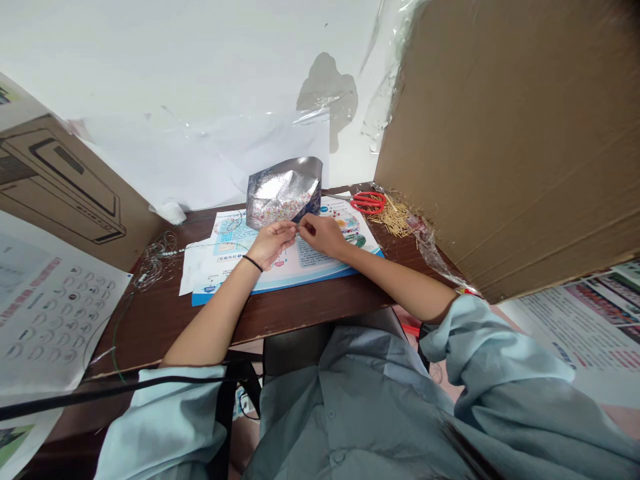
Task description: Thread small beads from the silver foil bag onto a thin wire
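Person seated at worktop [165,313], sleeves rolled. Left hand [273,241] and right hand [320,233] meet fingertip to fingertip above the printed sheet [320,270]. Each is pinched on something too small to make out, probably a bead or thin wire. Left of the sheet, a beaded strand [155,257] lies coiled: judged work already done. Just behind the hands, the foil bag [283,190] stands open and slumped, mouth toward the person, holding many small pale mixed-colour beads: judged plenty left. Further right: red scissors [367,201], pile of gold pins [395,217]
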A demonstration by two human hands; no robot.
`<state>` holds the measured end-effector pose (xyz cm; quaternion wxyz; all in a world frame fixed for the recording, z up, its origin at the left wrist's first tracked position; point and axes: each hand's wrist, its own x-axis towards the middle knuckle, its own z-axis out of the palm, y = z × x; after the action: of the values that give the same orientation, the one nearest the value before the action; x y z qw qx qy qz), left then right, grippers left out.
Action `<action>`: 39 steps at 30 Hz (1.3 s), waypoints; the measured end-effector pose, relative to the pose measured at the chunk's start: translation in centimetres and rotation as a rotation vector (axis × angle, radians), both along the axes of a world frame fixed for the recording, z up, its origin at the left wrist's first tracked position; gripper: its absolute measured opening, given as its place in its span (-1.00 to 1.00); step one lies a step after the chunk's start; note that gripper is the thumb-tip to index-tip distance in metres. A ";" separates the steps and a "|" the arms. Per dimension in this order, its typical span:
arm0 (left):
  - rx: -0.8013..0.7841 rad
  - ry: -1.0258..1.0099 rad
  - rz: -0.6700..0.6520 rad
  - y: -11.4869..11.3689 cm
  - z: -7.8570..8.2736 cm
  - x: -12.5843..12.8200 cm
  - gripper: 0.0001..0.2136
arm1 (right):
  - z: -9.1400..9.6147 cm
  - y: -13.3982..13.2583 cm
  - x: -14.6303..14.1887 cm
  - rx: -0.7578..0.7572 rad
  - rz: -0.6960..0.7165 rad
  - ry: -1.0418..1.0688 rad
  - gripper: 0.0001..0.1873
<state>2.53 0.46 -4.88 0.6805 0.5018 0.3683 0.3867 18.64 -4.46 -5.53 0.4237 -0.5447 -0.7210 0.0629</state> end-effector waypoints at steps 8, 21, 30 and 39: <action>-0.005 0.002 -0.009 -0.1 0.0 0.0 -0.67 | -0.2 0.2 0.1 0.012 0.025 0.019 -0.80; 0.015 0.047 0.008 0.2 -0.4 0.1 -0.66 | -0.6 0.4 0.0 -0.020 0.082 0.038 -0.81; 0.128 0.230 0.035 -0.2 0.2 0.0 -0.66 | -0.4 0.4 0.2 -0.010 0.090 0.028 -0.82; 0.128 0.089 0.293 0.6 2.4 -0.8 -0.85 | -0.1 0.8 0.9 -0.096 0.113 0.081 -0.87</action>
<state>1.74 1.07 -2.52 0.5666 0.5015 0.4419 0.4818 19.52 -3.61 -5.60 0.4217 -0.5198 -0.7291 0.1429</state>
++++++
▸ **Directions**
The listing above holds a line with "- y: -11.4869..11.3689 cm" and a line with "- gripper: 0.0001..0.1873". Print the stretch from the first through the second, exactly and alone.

▸ **Answer area**
  - y: -11.4869..11.3689 cm
  - z: -7.8570..8.2736 cm
  - x: -12.5843..12.8200 cm
  - gripper: 0.0001..0.2136
arm1 (right):
  - z: -9.1400..9.6147 cm
  - y: -13.3982..13.2583 cm
  - x: -14.6303..14.1887 cm
  - rx: -0.7578..0.7572 rad
  - rz: -0.6960..0.7165 rad
  - ry: -1.0418..1.0688 rad
  - gripper: 0.0001..0.1873

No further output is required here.